Noch dazu musste sich ein weiterers Mitglied der gleichen Feuerwehr gegen eine Disziplinarmaßnahme der Leitung gegen ihn juristisch zur Wehr setzen. Und auch dabei hat die Stadt Halle (Saale) zurückrudern müssen. Die Wehrleitung hatte den Feuerwehrmann, einer ausgebildeten Führungskraft, vom Dienst suspendiert, ihm kurzer Hand Alarmpieper und Schlüssel abgenommen. Die Einsatzkraft schaltete ebenfalls die Anwaltskanzlei Kühlborn und Möller ein, deren Verwaltungsjuristen in den vergangenen Wochen häufig wegen Unstimmigkeiten in der Freiwillige Feuerwehr Halle-Passendorf aktiv werden mussten. In allen Fällen, die von Hausverboten bis zu durch die Wehrleitung ohne Absprache einbehaltenen Aufwandsentschädigungen für Feuerwehrleute mit Leitungsfunktionen reichen, waren die Anwälte gegen die Stadt erfolgreich. So auch jetzt: Die Stadt zog, nachdem der freiwillige Feuerwehrmann Klage beim Verwaltungsgericht eingereicht hatte, die Suspendierung zurück und versetzte die Einsatzkraft wieder in den Dienst. Die gegen ihn vorgebrachten Vorwürfe konnten nicht aufrecht gehalten werden. Auch bei dem 24-Jährigen, der nun ebenfalls wieder am Dienst teilnehmen darf, sahen die Richter keine Anhaltspunkte, die derartige Disziplinarmaßnahmen rechtfertigen würden.
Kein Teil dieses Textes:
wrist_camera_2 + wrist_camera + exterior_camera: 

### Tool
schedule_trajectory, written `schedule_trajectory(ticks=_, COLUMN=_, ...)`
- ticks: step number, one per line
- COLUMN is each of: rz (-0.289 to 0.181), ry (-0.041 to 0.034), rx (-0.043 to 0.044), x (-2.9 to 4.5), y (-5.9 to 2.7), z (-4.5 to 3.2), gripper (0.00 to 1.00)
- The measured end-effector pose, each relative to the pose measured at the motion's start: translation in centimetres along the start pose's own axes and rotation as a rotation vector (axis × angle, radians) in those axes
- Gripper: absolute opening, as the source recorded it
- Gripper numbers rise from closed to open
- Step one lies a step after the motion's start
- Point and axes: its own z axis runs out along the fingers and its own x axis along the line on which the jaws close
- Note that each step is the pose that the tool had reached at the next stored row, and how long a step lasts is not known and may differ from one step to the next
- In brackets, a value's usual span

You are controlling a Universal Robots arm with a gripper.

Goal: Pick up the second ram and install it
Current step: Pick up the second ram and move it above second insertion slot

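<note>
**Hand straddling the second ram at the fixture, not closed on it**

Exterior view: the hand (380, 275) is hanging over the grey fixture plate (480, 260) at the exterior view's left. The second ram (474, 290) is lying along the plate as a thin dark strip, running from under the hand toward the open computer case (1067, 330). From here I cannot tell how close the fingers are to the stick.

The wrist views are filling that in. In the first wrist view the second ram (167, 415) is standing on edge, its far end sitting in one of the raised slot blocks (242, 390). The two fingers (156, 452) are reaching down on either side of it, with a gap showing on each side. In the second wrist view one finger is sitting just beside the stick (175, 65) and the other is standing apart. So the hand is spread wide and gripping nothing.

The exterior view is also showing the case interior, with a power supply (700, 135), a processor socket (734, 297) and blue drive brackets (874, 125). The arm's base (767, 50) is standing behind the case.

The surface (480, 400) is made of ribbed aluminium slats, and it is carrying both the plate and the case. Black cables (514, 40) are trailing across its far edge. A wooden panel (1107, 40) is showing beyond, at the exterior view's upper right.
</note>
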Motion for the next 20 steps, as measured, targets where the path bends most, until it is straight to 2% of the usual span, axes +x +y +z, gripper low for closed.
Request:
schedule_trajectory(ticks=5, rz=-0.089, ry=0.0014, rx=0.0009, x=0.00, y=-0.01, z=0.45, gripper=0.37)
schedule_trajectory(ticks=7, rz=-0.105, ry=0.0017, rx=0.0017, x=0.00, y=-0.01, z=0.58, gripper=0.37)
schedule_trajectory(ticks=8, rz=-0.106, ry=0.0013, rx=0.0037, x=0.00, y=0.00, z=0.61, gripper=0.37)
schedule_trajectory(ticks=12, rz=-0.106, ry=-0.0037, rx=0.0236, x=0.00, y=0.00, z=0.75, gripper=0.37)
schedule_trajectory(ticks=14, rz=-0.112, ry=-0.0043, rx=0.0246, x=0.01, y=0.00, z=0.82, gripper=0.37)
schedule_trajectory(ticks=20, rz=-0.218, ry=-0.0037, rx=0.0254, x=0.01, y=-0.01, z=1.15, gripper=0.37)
Dennoch durfte er seiner Dienstpflicht nicht nachkommen. Zudem bekam die inzwischen ebenfalls erfolgreiche Führungskraft den Schlüssel zum Gerätehaus nicht wieder. Er muss nun bei einem Alarm warten, bis man ihm die Tore aufschließt – ein Vorgang, der erneut für Kopfschütteln sorgt.
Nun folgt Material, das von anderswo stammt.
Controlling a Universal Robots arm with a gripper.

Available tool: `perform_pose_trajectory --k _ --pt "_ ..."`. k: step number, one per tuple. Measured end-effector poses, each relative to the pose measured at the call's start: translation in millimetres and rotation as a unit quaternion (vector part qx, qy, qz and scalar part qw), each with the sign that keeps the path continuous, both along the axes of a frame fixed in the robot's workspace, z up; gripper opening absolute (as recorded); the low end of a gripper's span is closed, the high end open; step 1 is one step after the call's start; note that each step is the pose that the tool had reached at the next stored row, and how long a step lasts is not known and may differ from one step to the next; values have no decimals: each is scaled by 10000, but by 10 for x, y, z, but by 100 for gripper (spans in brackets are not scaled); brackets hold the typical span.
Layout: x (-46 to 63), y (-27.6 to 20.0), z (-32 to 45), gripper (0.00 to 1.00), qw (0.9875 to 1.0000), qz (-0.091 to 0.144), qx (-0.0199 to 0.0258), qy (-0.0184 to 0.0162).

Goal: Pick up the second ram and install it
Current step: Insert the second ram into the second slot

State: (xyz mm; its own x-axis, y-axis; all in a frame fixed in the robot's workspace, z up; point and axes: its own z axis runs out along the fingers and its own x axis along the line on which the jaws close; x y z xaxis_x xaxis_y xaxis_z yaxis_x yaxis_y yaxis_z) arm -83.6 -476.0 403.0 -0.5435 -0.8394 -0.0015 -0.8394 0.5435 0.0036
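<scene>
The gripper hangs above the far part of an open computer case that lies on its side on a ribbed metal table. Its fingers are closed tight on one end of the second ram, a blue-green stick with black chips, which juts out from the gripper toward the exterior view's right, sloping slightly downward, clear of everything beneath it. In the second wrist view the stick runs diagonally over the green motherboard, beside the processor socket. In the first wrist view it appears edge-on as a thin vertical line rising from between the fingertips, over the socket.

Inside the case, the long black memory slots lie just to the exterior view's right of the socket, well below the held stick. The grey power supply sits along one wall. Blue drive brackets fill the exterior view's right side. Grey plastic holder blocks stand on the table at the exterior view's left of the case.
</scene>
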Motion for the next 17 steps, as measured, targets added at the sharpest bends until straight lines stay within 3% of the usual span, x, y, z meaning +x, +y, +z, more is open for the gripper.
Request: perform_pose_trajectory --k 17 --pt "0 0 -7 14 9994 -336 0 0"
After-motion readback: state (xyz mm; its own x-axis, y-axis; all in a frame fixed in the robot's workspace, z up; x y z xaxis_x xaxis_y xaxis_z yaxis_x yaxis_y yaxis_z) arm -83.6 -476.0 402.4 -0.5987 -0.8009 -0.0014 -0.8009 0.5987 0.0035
Das inzwischen seit Wochen anhaltende juristische Tauziehen rund um die Vorgänge in der Freiwilligen Feuerwehr Halle-Passendorf ist aber noch immer nicht beendet. Das Verwaltungsgericht in Halle muss noch endgültig über die Klage des 24-jährigen Feuerwehrmannes gegen sein Ausschlussverfahren entscheiden. Der Hallenser hatte bereits in erster Instanz vor dem Verwaltungsgericht den Bestand seiner Mitgliedschaft einklagen müssen und fuhr dabei einen von Beobachtern kaum erwarteten Sieg ein. Der Mann war zunächst aus seiner Wehr ausgetreten, hatte dann aber doch einen Rückzieher vom Rückzug gemacht. Die Berufsfeuerwehr um Leiter Robert Pulz als oberster Feuerwehrmann in Halle war jedoch der Meinung, dass die Kündigung sofort bindend war. Das Verwaltungsgericht hatte diese Meinung der Stadt Halle für nichtig erklärt. Doch die Reaktion ähnelte der auf den jüngsten Richterspruch: Noch im Gerichtssaal wurde Feuerwehrmann vom Rechtsamt der Stadt das nun laufende Ausschlussverfahren angedroht, über das erneut Richter entscheiden müssen. Sollte der Feuerwehrmann erneut Erfolg haben, müsste die Stadt auch in diesem Fall für alle entstandenen Gerichts- und Anwaltskosten aufkommen – wie auch in allen Verfahren in den vergangenen Wochen.